*** THE RECORDS

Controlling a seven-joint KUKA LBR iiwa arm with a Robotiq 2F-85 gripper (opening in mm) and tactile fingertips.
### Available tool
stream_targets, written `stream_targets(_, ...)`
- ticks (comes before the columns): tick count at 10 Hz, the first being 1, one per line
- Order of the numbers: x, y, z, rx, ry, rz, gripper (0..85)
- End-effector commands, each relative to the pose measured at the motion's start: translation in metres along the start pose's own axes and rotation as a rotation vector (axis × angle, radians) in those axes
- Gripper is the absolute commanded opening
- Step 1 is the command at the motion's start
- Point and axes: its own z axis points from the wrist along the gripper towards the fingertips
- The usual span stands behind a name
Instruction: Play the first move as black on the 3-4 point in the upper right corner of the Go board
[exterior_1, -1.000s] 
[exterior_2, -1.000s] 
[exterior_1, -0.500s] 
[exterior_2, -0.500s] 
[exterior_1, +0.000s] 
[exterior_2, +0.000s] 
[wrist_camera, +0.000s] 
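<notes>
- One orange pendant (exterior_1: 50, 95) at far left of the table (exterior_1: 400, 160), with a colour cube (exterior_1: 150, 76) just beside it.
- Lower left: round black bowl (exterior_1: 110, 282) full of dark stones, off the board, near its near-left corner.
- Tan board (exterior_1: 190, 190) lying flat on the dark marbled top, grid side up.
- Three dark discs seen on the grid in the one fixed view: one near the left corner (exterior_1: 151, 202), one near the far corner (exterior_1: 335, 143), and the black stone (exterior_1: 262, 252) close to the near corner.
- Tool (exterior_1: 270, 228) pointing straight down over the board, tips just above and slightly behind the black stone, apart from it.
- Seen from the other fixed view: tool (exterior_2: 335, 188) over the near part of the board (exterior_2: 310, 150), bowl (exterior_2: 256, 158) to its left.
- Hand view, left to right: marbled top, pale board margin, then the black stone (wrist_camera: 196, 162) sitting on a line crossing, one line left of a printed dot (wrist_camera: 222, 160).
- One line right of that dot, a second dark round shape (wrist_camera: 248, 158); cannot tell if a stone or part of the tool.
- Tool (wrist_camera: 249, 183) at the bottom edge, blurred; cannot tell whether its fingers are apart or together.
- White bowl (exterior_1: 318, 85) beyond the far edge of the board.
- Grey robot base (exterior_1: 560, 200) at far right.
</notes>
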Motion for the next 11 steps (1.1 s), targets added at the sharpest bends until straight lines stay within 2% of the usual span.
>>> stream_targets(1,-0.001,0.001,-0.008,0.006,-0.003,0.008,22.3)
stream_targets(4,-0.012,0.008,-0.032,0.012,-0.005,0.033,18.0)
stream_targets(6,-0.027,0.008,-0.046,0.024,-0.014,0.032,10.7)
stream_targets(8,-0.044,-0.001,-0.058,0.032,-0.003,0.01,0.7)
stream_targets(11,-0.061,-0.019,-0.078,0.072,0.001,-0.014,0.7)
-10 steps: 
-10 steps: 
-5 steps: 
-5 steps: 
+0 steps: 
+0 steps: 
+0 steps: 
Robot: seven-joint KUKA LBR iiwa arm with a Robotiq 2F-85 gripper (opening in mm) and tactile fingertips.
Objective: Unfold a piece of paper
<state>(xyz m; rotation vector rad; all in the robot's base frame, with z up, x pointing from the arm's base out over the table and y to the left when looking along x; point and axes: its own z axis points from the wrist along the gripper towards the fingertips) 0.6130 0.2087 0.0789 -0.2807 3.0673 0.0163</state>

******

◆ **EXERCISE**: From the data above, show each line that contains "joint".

◆ **ANSWER TO THE PROBLEM**:
Controlling a seven-joint KUKA LBR iiwa arm with a Robotiq 2F-85 gripper (opening in mm) and tactile fingertips.
Robot: seven-joint KUKA LBR iiwa arm with a Robotiq 2F-85 gripper (opening in mm) and tactile fingertips.

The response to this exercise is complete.